About the immutability; I think that can be mimicked with MDs like I mentioned earlier:

(and removing permissions.)

bochaco · May 24, 2018, 8:56am

The drawback about using MD to mimic immutability is that you are either limited to the maximum size an MD can have, or you have to implement the indexing mechanism to store several chunks in several MD’s.

happybeing · May 24, 2018, 12:09pm

For reference, this is the document Tim and co use when talking about the ‘Standard Web’. I’ve read bits not that long ago but am not as familiar with this as I’d like. It would be good to have someone who knows this well look at the solutions we come up with, either in the dev team or by talking with Tim and his colleagues (online and off).

https://www.w3.org/TR/webarch/

bochaco · May 24, 2018, 5:04pm

I’m thinking that perhaps the data shall be stored in such a way to be serialisation format agnostic, and depending which API/library it’s used to access it you obtain Turtle or JSON-LD format. One of the things I’m trying to get clear in my head is if this is the way to make sure we separate what is part of the network as a platform and what really belongs to the application and/or presentation layer (if we see it as a stack).

intrz · May 24, 2018, 5:33pm

For RDF serialization it could also be worth looking into the binary RDF format HDT.

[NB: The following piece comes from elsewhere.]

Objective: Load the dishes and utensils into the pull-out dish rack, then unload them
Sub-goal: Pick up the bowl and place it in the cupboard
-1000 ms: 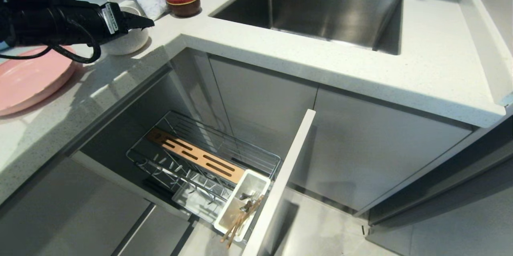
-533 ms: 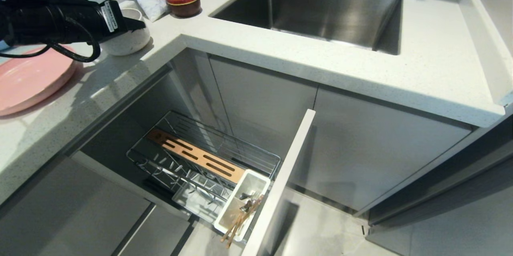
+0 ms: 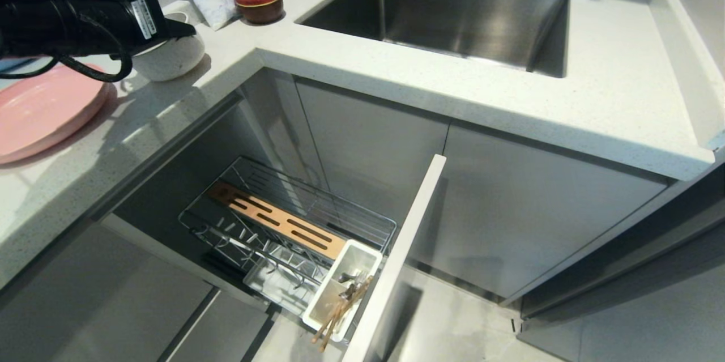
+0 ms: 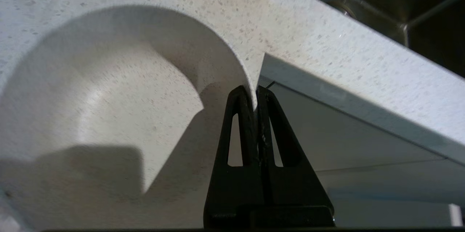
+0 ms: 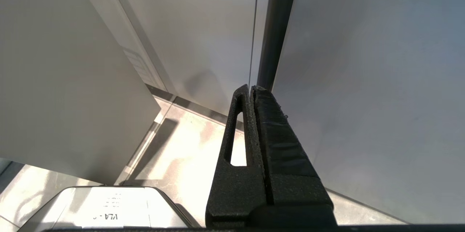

http://www.rdfhdt.org/what-is-hdt/

happybeing · May 24, 2018, 8:16pm

If we want to ensure RDF compliance, it may be wise to store in a compliant format, although if we support both compliant and non compliant formats at some point there would need to handle conversions from non compliant data (eg ‘generalised’ RDF in JSON-LD) to a compliant format (eg Turtle). I guess the thing to do is to look for where others support both and see how they deal with this.